(Records excerpted from a collection)
※

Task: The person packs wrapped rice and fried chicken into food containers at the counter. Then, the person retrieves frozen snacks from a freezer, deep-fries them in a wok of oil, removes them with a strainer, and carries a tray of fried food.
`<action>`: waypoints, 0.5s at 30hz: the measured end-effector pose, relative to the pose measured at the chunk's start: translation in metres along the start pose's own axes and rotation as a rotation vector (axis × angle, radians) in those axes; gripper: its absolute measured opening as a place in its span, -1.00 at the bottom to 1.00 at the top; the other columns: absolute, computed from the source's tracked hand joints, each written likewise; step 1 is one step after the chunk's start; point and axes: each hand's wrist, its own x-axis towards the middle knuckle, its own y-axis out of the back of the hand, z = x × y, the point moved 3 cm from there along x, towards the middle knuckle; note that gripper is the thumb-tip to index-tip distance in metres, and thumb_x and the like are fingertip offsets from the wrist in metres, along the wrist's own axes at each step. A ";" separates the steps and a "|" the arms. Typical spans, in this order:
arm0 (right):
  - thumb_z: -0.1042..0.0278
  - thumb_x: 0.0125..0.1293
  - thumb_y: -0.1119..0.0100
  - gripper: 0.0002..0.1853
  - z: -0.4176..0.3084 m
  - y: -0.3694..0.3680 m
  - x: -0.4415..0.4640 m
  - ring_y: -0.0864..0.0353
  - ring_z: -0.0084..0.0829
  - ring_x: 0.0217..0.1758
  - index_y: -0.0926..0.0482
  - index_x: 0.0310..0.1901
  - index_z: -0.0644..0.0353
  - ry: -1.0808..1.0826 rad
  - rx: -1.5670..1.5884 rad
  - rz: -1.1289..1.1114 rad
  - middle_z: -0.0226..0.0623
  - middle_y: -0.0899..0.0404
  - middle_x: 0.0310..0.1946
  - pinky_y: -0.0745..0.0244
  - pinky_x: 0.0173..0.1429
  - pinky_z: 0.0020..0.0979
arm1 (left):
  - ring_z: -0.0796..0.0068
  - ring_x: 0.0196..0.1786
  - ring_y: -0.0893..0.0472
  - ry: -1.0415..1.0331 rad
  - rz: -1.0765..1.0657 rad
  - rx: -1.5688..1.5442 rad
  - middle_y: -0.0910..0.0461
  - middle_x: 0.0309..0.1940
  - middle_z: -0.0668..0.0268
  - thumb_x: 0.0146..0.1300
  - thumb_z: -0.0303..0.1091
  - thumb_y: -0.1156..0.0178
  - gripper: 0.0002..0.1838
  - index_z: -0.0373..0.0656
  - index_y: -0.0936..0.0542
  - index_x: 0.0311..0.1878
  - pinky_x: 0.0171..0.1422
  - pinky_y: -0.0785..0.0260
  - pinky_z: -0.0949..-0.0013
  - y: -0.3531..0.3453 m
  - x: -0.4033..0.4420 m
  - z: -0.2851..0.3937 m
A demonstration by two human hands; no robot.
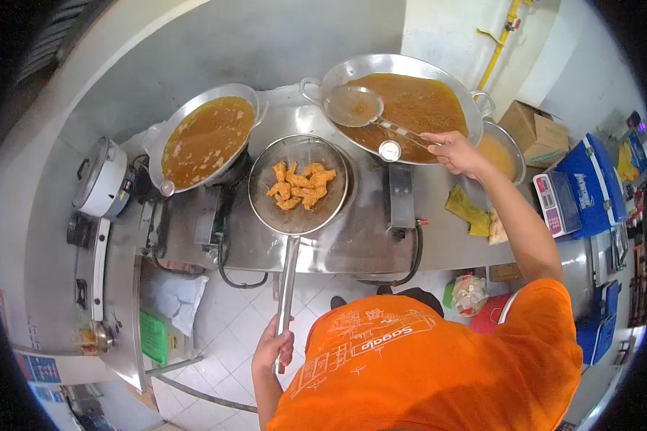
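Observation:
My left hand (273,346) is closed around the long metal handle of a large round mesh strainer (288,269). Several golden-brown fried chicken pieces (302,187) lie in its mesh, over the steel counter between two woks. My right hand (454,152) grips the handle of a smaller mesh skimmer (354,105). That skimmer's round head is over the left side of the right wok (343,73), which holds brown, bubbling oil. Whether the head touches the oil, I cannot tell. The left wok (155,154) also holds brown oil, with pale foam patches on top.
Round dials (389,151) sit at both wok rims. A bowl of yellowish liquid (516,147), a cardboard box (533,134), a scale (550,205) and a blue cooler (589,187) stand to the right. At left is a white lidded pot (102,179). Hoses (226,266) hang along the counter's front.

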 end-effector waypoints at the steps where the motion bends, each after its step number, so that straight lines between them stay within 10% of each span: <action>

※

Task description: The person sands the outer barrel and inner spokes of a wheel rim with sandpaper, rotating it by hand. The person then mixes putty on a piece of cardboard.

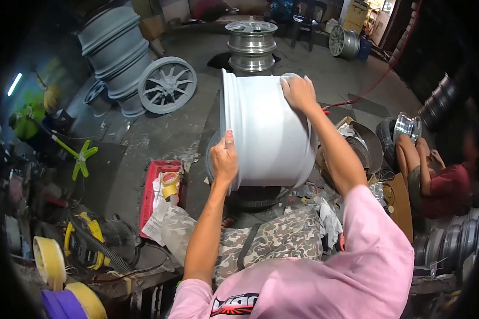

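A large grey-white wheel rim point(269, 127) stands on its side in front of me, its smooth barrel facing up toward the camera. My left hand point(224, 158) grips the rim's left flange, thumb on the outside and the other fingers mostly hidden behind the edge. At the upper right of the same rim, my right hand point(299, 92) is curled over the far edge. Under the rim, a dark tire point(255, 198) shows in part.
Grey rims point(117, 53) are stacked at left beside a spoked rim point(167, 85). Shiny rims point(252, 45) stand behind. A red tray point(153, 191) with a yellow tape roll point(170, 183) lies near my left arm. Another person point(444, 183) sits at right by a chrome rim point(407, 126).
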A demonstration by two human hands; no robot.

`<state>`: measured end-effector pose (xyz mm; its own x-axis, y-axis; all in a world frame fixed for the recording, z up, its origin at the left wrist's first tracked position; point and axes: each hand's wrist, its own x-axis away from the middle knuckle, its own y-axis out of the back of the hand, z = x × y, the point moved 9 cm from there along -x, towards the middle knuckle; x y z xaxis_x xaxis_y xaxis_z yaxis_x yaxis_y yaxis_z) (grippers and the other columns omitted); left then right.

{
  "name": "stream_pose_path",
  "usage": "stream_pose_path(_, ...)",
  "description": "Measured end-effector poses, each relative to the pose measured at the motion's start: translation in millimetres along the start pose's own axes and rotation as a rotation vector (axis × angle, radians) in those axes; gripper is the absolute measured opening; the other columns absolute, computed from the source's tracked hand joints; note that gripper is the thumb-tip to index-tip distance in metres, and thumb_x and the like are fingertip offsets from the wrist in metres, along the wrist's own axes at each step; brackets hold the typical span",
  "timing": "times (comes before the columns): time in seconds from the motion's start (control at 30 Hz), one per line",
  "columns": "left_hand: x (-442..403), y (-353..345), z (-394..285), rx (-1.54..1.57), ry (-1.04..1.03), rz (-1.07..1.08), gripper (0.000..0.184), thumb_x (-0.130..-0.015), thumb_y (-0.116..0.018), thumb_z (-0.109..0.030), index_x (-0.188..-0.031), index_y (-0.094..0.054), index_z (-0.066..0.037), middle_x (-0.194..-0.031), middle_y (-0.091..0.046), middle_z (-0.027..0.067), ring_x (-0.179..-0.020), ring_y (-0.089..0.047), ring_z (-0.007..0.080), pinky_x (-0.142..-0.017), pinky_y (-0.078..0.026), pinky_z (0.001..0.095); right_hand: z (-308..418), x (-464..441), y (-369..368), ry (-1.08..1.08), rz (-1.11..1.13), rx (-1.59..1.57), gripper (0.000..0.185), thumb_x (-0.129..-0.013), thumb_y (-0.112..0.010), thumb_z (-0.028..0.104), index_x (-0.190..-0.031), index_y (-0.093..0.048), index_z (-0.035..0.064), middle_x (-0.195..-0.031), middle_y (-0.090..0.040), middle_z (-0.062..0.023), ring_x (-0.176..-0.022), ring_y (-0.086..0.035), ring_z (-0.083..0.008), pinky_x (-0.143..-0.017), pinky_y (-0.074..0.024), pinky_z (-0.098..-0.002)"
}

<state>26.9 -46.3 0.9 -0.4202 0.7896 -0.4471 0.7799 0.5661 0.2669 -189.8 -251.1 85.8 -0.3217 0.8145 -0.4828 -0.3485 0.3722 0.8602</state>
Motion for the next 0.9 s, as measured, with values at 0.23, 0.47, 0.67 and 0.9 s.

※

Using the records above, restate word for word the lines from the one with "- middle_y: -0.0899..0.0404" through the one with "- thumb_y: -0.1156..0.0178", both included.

  - middle_y: -0.0899..0.0404
  - middle_x: 0.0310..0.1946
  - pinky_y: -0.0745..0.0244
  - pinky_x: 0.0173..0.1429
  - pinky_z: 0.0020..0.0979
arm1 (left):
  - ring_z: -0.0796..0.0068
  - ring_x: 0.0196..0.1786
  - ring_y: -0.0893..0.0472
  - ry: -1.0415..1.0331 rad
  - rz: -1.0765..1.0657 rad
  - rx: -1.5688..1.5442 rad
  - middle_y: -0.0910..0.0461
  - middle_x: 0.0309..0.1940
  - middle_z: -0.0668..0.0268
  - thumb_x: 0.0146..0.1300
  - thumb_z: -0.0303..0.1091
  - thumb_y: -0.1156..0.0178

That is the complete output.